### AVAILABLE RECORDS
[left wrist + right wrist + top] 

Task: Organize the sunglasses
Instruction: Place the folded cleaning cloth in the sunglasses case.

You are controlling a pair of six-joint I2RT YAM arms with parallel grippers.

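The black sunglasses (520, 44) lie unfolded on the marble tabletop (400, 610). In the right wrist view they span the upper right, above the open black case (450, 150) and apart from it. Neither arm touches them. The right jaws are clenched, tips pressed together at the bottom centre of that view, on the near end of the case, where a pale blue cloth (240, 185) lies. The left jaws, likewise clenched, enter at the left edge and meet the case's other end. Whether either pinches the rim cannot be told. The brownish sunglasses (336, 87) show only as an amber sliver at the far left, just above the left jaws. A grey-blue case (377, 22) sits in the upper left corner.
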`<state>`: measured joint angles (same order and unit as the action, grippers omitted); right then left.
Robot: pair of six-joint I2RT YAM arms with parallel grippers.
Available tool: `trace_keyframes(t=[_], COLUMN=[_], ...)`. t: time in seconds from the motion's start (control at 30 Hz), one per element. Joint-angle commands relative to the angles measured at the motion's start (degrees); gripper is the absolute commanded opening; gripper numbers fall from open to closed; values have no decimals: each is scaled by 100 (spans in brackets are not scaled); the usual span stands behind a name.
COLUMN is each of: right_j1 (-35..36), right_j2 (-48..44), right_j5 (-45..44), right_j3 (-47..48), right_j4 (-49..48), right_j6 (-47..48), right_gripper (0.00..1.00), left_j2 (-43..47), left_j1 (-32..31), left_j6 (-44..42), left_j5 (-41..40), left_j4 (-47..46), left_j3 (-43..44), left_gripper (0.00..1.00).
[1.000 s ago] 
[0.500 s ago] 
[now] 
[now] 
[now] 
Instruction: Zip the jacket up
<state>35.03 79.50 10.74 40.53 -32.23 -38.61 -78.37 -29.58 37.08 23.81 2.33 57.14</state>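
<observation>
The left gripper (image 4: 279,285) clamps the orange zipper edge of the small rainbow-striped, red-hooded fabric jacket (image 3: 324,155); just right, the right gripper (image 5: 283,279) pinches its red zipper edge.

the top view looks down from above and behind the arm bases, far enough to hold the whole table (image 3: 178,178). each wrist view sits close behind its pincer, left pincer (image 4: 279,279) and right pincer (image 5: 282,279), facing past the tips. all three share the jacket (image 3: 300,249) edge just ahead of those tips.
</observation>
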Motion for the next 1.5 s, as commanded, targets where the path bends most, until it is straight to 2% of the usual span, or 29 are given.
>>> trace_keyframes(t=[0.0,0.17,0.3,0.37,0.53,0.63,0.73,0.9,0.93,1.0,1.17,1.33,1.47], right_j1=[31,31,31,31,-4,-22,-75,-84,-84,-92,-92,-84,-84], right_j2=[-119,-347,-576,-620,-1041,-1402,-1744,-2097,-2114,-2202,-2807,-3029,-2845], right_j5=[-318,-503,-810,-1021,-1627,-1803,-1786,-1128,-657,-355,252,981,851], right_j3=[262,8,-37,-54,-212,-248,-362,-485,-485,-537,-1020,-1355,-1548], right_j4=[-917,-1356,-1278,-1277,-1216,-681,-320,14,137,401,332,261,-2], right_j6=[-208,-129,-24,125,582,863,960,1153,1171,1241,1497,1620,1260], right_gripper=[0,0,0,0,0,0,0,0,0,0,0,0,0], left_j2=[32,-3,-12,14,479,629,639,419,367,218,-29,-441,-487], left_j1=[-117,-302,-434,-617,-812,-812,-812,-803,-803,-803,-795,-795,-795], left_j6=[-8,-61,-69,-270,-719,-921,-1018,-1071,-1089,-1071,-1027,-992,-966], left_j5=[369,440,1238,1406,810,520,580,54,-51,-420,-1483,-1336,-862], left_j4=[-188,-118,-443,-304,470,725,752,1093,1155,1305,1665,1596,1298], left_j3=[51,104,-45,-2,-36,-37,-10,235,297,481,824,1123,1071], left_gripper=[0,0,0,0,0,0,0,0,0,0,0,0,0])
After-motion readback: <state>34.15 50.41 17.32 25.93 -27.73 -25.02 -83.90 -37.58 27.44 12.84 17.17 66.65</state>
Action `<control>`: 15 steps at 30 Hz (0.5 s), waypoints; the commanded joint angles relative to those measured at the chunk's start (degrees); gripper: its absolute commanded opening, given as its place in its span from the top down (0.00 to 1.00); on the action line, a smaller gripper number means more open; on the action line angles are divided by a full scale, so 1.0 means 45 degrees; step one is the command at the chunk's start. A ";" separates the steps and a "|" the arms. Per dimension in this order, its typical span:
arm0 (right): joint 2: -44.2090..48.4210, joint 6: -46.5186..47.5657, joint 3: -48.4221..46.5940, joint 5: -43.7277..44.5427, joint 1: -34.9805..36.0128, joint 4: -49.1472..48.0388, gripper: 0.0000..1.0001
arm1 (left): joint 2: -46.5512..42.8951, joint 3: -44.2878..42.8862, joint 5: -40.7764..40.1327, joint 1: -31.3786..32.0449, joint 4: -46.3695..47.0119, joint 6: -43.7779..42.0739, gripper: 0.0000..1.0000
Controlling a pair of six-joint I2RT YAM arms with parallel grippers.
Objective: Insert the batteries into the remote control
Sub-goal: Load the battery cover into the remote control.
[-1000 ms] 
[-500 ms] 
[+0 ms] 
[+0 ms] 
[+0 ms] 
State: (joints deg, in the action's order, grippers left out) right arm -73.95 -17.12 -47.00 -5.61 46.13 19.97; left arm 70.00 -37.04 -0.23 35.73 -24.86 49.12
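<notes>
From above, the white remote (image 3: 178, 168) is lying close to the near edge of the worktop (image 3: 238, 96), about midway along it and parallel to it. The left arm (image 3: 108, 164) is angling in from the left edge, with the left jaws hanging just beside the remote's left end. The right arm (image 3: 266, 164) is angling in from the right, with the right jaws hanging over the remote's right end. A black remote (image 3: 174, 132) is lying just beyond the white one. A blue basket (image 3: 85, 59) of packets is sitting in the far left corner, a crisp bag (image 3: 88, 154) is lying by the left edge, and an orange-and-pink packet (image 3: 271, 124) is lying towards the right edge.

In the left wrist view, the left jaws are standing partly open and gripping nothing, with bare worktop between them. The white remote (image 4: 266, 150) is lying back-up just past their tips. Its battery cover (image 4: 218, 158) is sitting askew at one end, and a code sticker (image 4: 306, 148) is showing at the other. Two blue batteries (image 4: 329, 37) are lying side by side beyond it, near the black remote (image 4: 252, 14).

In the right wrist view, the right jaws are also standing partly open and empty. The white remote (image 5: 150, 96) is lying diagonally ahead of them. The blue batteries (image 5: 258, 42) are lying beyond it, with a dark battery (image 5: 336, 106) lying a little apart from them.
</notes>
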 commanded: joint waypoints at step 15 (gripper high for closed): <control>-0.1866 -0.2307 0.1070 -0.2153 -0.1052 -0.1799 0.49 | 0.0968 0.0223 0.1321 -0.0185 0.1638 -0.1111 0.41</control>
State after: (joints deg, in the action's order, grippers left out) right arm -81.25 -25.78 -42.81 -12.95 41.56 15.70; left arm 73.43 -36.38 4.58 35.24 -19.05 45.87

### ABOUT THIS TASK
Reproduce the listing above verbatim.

### RESPONSE TO THIS TASK
[left wrist + right wrist + top] 

Task: Organize the sunglasses
Instruction: Place the folded cleaning cloth in the sunglasses case.

You are controlling a pair of six-joint I2RT YAM arms with parallel grippers.

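The black sunglasses (520, 44) lie unfolded on the marble tabletop (400, 610). In the right wrist view they span the upper right, above the open black case (450, 150) and apart from it. Neither arm touches them. The right jaws are clenched, tips pressed together at the bottom centre of that view, on the near end of the case, where a pale blue cloth (240, 185) lies. The left jaws, likewise clenched, enter at the left edge and meet the case's other end. Whether either pinches the rim cannot be told. The brownish sunglasses (336, 87) show only as an amber sliver at the far left, just above the left jaws. A grey-blue case (377, 22) sits in the upper left corner.
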`<state>`: measured joint angles (same order and unit as the action, grippers omitted); right then left.
Robot: pair of six-joint I2RT YAM arms with parallel grippers.
Available tool: `trace_keyframes(t=[_], COLUMN=[_], ...)`. t: time in seconds from the motion's start (control at 30 Hz), one per element. Joint-angle commands relative to the angles measured at the motion's start (degrees); gripper is the absolute commanded opening; gripper numbers fall from open to closed; values have no decimals: each is scaled by 100 (spans in brackets are not scaled); the usual span stands behind a name.
COLUMN is each of: right_j1 (-35..36), right_j2 (-48..44), right_j5 (-45..44), right_j3 (-47..48), right_j4 (-49..48), right_j6 (-47..48), right_gripper (0.00..1.00), left_j2 (-43..47), left_j1 (-32..31), left_j6 (-44..42), left_j5 (-41..40), left_j4 (-47..46), left_j3 (-43..44), left_gripper (0.00..1.00).
[1.000 s ago] 
[0.500 s ago] 
[now] 
[now] 
[now] 
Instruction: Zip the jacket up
<state>35.03 79.50 10.74 40.53 -32.23 -38.61 -78.37 -29.58 37.08 23.81 2.33 57.14</state>
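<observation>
The left gripper (image 4: 279,285) clamps the orange zipper edge of the small rainbow-striped, red-hooded fabric jacket (image 3: 324,155); just right, the right gripper (image 5: 283,279) pinches its red zipper edge.

the top view looks down from above and behind the arm bases, far enough to hold the whole table (image 3: 178,178). each wrist view sits close behind its pincer, left pincer (image 4: 279,279) and right pincer (image 5: 282,279), facing past the tips. all three share the jacket (image 3: 300,249) edge just ahead of those tips.
</observation>
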Motion for the next 1.5 s, as commanded, targets where the path bends most, until it is straight to 2% of the usual span, or 29 are given.
>>> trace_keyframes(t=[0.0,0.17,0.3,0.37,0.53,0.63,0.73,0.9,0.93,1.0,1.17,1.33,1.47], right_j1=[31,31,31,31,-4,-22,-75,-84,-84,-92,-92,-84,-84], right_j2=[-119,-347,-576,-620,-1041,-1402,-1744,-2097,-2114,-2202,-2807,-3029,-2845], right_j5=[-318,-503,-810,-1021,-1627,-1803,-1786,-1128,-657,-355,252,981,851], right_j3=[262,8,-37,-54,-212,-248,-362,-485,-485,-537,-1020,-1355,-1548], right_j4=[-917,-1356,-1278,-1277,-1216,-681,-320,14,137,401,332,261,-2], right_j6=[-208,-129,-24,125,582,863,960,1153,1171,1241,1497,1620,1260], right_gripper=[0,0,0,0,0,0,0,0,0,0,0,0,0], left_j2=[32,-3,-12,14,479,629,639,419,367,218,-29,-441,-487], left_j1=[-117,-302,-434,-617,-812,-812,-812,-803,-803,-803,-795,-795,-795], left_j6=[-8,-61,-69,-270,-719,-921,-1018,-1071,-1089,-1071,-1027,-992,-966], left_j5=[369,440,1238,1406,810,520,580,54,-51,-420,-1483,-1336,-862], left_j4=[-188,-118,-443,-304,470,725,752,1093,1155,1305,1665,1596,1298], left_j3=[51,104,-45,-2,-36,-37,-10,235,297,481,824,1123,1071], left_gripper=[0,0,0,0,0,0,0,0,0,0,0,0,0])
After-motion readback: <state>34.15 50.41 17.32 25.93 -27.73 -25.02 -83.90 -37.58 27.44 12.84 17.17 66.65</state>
Action `<control>`: 15 steps at 30 Hz (0.5 s), waypoints; the commanded joint angles relative to those measured at the chunk's start (degrees); gripper: its absolute commanded opening, given as its place in its span from the top down (0.00 to 1.00); on the action line, a smaller gripper number means more open; on the action line angles are divided by a full scale, so 1.0 means 45 degrees; step one is the command at the chunk's start. A ";" separates the steps and a "|" the arms. Per dimension in this order, its typical span:
arm0 (right): joint 2: -44.2090..48.4210, joint 6: -46.5186..47.5657, joint 3: -48.4221..46.5940, joint 5: -43.7277..44.5427, joint 1: -34.9805..36.0128, joint 4: -49.1472..48.0388, gripper: 0.0000..1.0001
arm1 (left): joint 2: -46.5512..42.8951, joint 3: -44.2878..42.8862, joint 5: -40.7764..40.1327, joint 1: -31.3786..32.0449, joint 4: -46.3695..47.0119, joint 6: -43.7779..42.0739, gripper: 0.0000..1.0000
Controlling a pair of six-joint I2RT YAM arms with parallel grippers.
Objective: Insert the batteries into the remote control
Sub-goal: Load the battery cover into the remote control.
[-1000 ms] 
[-500 ms] 
[+0 ms] 
[+0 ms] 
[+0 ms] 
State: (joints deg, in the action's order, grippers left out) right arm -73.95 -17.12 -47.00 -5.61 46.13 19.97; left arm 70.00 -37.04 -0.23 35.73 -24.86 49.12
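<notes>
From above, the white remote (image 3: 178, 168) is lying close to the near edge of the worktop (image 3: 238, 96), about midway along it and parallel to it. The left arm (image 3: 108, 164) is angling in from the left edge, with the left jaws hanging just beside the remote's left end. The right arm (image 3: 266, 164) is angling in from the right, with the right jaws hanging over the remote's right end. A black remote (image 3: 174, 132) is lying just beyond the white one. A blue basket (image 3: 85, 59) of packets is sitting in the far left corner, a crisp bag (image 3: 88, 154) is lying by the left edge, and an orange-and-pink packet (image 3: 271, 124) is lying towards the right edge.

In the left wrist view, the left jaws are standing partly open and gripping nothing, with bare worktop between them. The white remote (image 4: 266, 150) is lying back-up just past their tips. Its battery cover (image 4: 218, 158) is sitting askew at one end, and a code sticker (image 4: 306, 148) is showing at the other. Two blue batteries (image 4: 329, 37) are lying side by side beyond it, near the black remote (image 4: 252, 14).

In the right wrist view, the right jaws are also standing partly open and empty. The white remote (image 5: 150, 96) is lying diagonally ahead of them. The blue batteries (image 5: 258, 42) are lying beyond it, with a dark battery (image 5: 336, 106) lying a little apart from them.
</notes>
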 commanded: joint waypoints at step 15 (gripper high for closed): <control>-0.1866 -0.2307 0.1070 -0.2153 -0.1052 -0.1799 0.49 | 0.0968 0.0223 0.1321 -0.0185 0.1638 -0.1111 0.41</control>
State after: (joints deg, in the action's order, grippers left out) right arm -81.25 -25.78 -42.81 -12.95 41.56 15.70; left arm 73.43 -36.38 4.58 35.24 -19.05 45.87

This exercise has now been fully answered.